- What this task involves:
Copying exactly, give the lines in the material below from the one with "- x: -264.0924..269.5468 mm" to the one with "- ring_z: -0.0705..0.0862", ends included, and nothing besides.
****************************************
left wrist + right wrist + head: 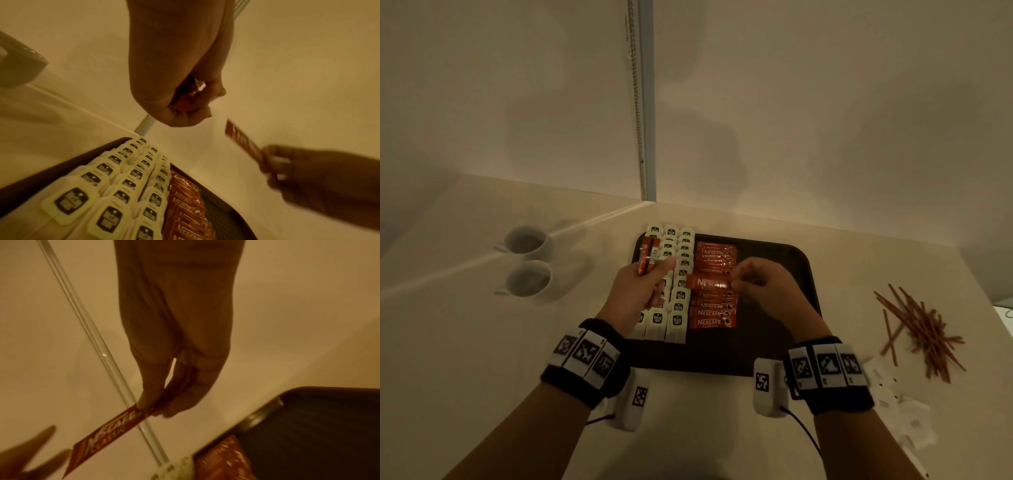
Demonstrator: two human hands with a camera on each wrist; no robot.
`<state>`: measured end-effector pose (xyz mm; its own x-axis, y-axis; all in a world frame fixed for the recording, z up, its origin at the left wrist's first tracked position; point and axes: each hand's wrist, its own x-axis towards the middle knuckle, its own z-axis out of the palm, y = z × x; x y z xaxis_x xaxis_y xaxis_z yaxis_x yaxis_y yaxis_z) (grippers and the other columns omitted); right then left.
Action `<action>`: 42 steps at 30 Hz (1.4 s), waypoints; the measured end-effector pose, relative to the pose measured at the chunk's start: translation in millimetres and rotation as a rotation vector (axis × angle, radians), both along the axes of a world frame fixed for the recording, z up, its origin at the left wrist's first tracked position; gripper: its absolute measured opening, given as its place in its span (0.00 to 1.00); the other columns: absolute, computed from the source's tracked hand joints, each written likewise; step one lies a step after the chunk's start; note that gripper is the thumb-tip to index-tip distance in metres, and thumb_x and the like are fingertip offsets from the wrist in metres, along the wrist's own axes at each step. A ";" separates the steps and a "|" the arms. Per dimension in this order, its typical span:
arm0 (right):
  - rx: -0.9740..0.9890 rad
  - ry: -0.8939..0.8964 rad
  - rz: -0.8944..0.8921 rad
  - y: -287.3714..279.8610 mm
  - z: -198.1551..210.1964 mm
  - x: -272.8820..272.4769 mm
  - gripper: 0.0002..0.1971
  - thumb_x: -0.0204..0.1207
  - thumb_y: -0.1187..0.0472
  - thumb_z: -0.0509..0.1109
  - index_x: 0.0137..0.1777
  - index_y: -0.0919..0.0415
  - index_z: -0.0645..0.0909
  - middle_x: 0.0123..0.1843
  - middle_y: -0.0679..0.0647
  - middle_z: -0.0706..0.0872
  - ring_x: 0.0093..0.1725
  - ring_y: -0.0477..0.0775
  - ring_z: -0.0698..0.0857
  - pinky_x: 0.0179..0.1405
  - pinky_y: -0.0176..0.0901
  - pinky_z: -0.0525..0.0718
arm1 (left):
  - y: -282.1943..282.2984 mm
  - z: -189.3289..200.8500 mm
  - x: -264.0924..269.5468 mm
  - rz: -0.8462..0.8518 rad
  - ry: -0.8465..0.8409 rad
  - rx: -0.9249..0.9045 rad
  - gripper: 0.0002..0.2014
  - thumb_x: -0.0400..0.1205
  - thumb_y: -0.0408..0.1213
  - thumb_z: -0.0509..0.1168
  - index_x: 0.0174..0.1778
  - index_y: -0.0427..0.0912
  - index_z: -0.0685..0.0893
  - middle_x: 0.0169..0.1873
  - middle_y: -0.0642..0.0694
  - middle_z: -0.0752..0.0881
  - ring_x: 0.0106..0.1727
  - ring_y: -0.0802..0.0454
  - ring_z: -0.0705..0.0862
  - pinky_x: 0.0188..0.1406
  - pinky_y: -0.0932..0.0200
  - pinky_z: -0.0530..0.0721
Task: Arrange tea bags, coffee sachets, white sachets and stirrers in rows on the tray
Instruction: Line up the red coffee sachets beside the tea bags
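**Colours and patterns around the dark tray**

The tray (774, 349) is dark brown, perhaps black in this dim warm light. On its left part lie cream tea bags (677, 320) with black-and-white labels; right of them, orange-red coffee sachets (710, 322) with white lettering. The sachet held over the tray (107, 438) is red with white letters. Right of the tray, reddish-brown stirrers (924, 335) and plain white sachets (900, 407); left of it, white cups (527, 240). Black wristbands (585, 363) carry black-and-white square markers.
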<state>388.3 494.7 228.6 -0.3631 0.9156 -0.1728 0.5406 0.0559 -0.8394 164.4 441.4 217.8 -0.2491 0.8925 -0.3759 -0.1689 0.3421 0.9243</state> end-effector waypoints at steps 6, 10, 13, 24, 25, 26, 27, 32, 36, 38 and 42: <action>-0.162 -0.232 0.028 -21.1 -65.0 15.6 0.07 0.73 0.66 0.72 0.45 0.54 0.82 0.47 0.41 0.82 0.47 0.36 0.79 0.45 0.27 0.75 | -0.3 0.3 -17.6 0.099 -0.223 -0.103 0.10 0.84 0.46 0.60 0.40 0.46 0.77 0.17 0.54 0.67 0.18 0.57 0.65 0.29 0.60 0.77; -0.192 -0.247 -0.016 -26.6 -94.9 11.9 0.06 0.72 0.67 0.74 0.47 0.58 0.84 0.45 0.41 0.81 0.46 0.36 0.79 0.49 0.27 0.76 | -1.5 1.4 -18.4 0.115 -0.324 -0.115 0.12 0.82 0.39 0.53 0.32 0.47 0.69 0.21 0.51 0.71 0.21 0.54 0.67 0.32 0.58 0.77; -0.137 -0.208 -0.113 -26.9 -104.7 8.5 0.07 0.71 0.67 0.75 0.42 0.55 0.83 0.44 0.43 0.83 0.46 0.39 0.81 0.54 0.33 0.78 | -2.4 0.7 -16.9 0.120 -0.312 -0.124 0.11 0.83 0.38 0.52 0.34 0.46 0.70 0.23 0.51 0.73 0.22 0.54 0.69 0.33 0.57 0.79; -0.077 -0.215 -0.215 -25.4 -117.4 1.4 0.06 0.73 0.65 0.73 0.46 0.54 0.80 0.53 0.50 0.82 0.53 0.45 0.81 0.56 0.38 0.78 | -0.9 2.5 -12.8 0.138 -0.337 -0.147 0.07 0.83 0.33 0.54 0.41 0.40 0.75 0.31 0.44 0.80 0.27 0.49 0.77 0.37 0.50 0.82; -0.061 -0.228 -0.220 -24.8 -117.7 1.1 0.06 0.73 0.64 0.74 0.46 0.55 0.81 0.53 0.50 0.82 0.52 0.45 0.80 0.54 0.37 0.77 | -0.7 2.5 -12.3 0.132 -0.340 -0.148 0.06 0.83 0.33 0.54 0.43 0.40 0.75 0.33 0.43 0.81 0.29 0.48 0.78 0.37 0.50 0.83; -0.046 -0.238 -0.225 -24.2 -118.3 0.9 0.06 0.72 0.64 0.74 0.46 0.56 0.81 0.53 0.50 0.81 0.52 0.45 0.80 0.53 0.35 0.76 | -0.7 2.3 -11.9 0.125 -0.341 -0.151 0.06 0.83 0.33 0.55 0.45 0.39 0.76 0.34 0.43 0.81 0.30 0.48 0.79 0.37 0.50 0.83; -0.038 -0.245 -0.230 -23.9 -118.9 0.7 0.06 0.72 0.64 0.74 0.46 0.56 0.81 0.53 0.51 0.81 0.52 0.45 0.79 0.52 0.34 0.75 | -0.7 1.5 -11.8 0.117 -0.333 -0.154 0.06 0.84 0.33 0.55 0.46 0.38 0.76 0.36 0.42 0.82 0.31 0.47 0.80 0.36 0.50 0.84; -0.024 -0.266 -0.243 -24.5 -121.4 0.0 0.08 0.72 0.63 0.75 0.47 0.55 0.79 0.54 0.52 0.80 0.51 0.45 0.79 0.54 0.36 0.77 | -2.8 0.2 -11.3 0.079 -0.300 -0.130 0.03 0.84 0.31 0.59 0.48 0.38 0.78 0.37 0.43 0.80 0.35 0.49 0.83 0.34 0.53 0.87; -0.035 -0.275 -0.252 -23.5 -121.7 -0.5 0.08 0.72 0.61 0.75 0.47 0.54 0.79 0.54 0.52 0.80 0.50 0.45 0.80 0.57 0.40 0.80 | -7.3 3.6 -7.6 -0.027 -0.193 -0.070 0.05 0.81 0.31 0.66 0.52 0.38 0.83 0.38 0.44 0.86 0.34 0.52 0.86 0.33 0.59 0.87; -0.026 -0.208 -0.267 -22.5 -111.4 -5.7 0.06 0.73 0.58 0.74 0.46 0.53 0.78 0.52 0.49 0.81 0.49 0.44 0.81 0.57 0.44 0.83 | -8.5 2.5 -4.8 -0.084 -0.056 -0.032 0.08 0.79 0.31 0.69 0.54 0.39 0.83 0.39 0.44 0.87 0.34 0.53 0.87 0.33 0.60 0.87; -0.214 0.285 -0.201 -18.6 -52.1 -36.5 0.17 0.75 0.42 0.64 0.53 0.54 0.79 0.46 0.49 0.85 0.42 0.46 0.85 0.40 0.37 0.84 | -5.3 -3.3 3.1 -0.250 0.364 0.124 0.09 0.76 0.29 0.73 0.45 0.48 0.83 0.34 0.49 0.85 0.31 0.61 0.83 0.30 0.68 0.81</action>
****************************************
- Solution to the exercise:
  - x: -264.0924..269.5468 mm
  - rz: -0.8462..0.8518 rad
  - ry: -0.8465..0.8409 rad
  - rx: -0.9249..0.9045 rad
  - gripper: 0.0002..0.2014
  - thumb_x: -0.0400..0.1205
  - thumb_y: -0.0408..0.1213
  - thumb_z: -0.0509..0.1168
  - index_x: 0.0174..0.1778
  - index_y: -0.0427..0.0912
  - index_z: -0.0685..0.0893
  - middle_x: 0.0169..0.1873
  - middle_y: -0.0642..0.0694
  - middle_z: -0.0752..0.0881
  - ring_x: 0.0106..0.1727
  - ring_y: -0.0802..0.0454
  - ring_z: -0.0705..0.0862

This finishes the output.